Work to complete:
Check each line of the entries below for the word "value", and copy out the ones that have it.

Stored data
——

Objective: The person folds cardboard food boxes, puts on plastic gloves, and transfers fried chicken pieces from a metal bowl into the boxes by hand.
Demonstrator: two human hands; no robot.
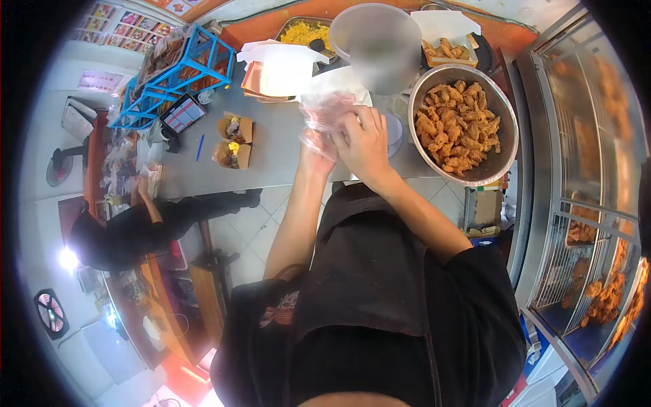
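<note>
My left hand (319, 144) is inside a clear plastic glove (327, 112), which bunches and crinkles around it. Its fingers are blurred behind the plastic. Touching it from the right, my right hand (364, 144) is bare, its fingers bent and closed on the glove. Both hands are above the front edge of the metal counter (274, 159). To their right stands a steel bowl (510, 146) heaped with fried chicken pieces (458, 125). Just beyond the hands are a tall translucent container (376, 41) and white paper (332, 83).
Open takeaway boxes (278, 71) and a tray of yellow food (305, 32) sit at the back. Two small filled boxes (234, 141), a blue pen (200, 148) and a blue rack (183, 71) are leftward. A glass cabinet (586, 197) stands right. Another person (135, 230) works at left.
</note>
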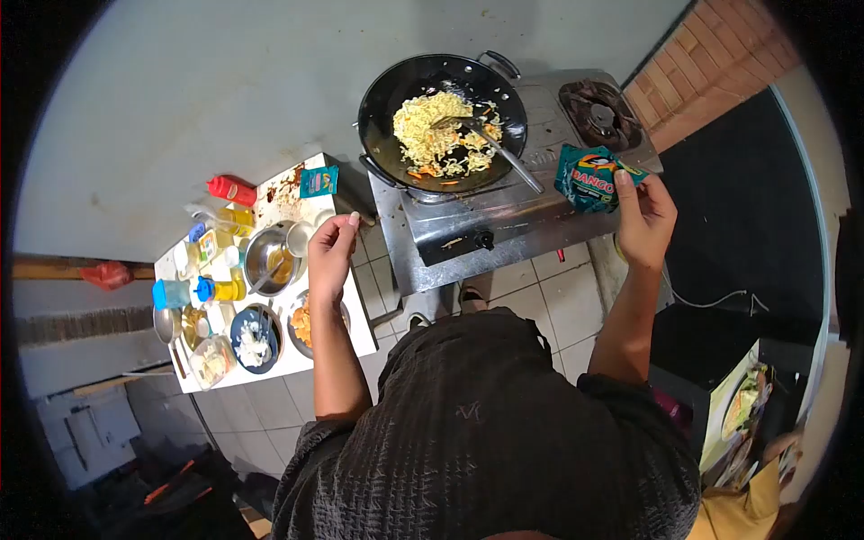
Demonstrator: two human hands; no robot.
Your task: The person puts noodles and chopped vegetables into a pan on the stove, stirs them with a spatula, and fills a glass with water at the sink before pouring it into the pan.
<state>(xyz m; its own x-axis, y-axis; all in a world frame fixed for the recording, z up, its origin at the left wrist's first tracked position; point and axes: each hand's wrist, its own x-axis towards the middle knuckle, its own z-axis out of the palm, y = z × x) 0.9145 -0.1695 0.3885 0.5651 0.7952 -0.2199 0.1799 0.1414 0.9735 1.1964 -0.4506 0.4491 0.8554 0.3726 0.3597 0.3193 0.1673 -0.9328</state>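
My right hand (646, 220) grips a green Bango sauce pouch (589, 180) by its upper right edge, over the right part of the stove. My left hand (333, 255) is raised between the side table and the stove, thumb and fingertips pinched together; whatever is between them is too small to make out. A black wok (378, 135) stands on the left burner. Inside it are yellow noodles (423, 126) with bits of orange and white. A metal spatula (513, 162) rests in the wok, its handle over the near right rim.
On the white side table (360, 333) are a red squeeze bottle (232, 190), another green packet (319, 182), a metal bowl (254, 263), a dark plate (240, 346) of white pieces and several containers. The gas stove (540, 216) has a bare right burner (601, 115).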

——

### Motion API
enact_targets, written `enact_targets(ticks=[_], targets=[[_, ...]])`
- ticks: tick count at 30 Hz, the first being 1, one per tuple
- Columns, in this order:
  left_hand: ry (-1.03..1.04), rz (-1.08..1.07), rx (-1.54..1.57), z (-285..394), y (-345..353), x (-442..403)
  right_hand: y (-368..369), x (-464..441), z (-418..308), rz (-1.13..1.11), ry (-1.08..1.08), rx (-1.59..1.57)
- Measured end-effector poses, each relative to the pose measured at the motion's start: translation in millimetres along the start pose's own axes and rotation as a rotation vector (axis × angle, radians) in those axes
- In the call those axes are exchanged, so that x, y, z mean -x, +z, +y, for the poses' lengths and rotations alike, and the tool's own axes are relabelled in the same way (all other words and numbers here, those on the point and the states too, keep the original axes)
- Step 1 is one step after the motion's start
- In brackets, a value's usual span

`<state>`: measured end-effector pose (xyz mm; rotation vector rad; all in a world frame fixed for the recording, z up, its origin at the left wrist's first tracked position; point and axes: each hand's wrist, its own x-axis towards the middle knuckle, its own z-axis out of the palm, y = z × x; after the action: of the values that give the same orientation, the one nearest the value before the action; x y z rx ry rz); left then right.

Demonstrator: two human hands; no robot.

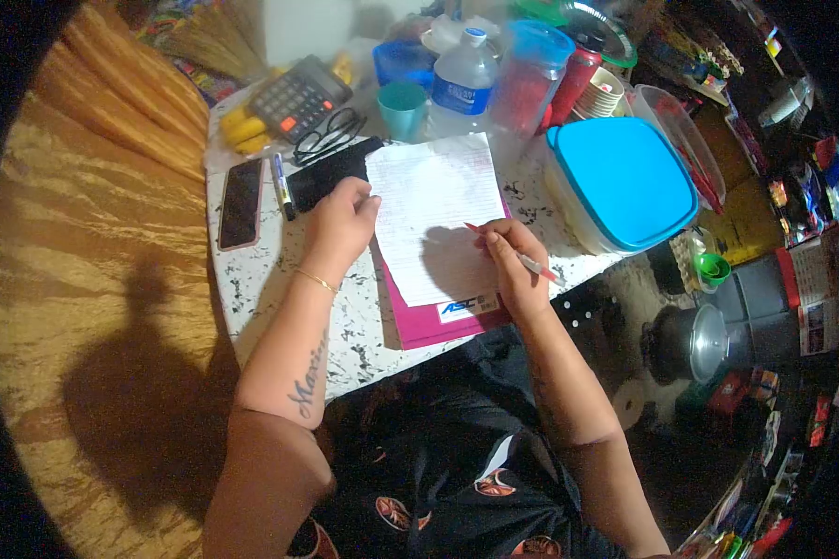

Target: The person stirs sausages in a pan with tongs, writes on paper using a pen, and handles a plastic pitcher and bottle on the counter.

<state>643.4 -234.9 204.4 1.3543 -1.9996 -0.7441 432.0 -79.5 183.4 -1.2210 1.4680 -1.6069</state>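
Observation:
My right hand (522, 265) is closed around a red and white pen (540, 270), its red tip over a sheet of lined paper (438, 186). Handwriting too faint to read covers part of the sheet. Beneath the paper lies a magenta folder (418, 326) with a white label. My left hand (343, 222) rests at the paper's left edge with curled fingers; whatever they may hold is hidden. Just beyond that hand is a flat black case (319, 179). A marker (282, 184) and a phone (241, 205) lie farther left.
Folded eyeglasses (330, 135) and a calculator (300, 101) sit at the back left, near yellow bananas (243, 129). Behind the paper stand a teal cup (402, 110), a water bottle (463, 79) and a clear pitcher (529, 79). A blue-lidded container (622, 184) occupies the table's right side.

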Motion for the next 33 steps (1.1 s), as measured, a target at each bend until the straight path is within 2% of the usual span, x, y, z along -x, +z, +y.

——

Answer for this exercise:
- In brackets, a value's usual span
`<state>`: measured end-effector pose (xyz mm; rotation vector rad; all in a world frame fixed for the recording, z up, its origin at the left wrist's first tracked position; point and axes: each hand's wrist, its own x-axis towards the middle knuckle, its own z-axis out of the palm, y = z × x; after the action: of the values that give the same orientation, the one nearest the value before the action; x y z rx ry rz); left then right.

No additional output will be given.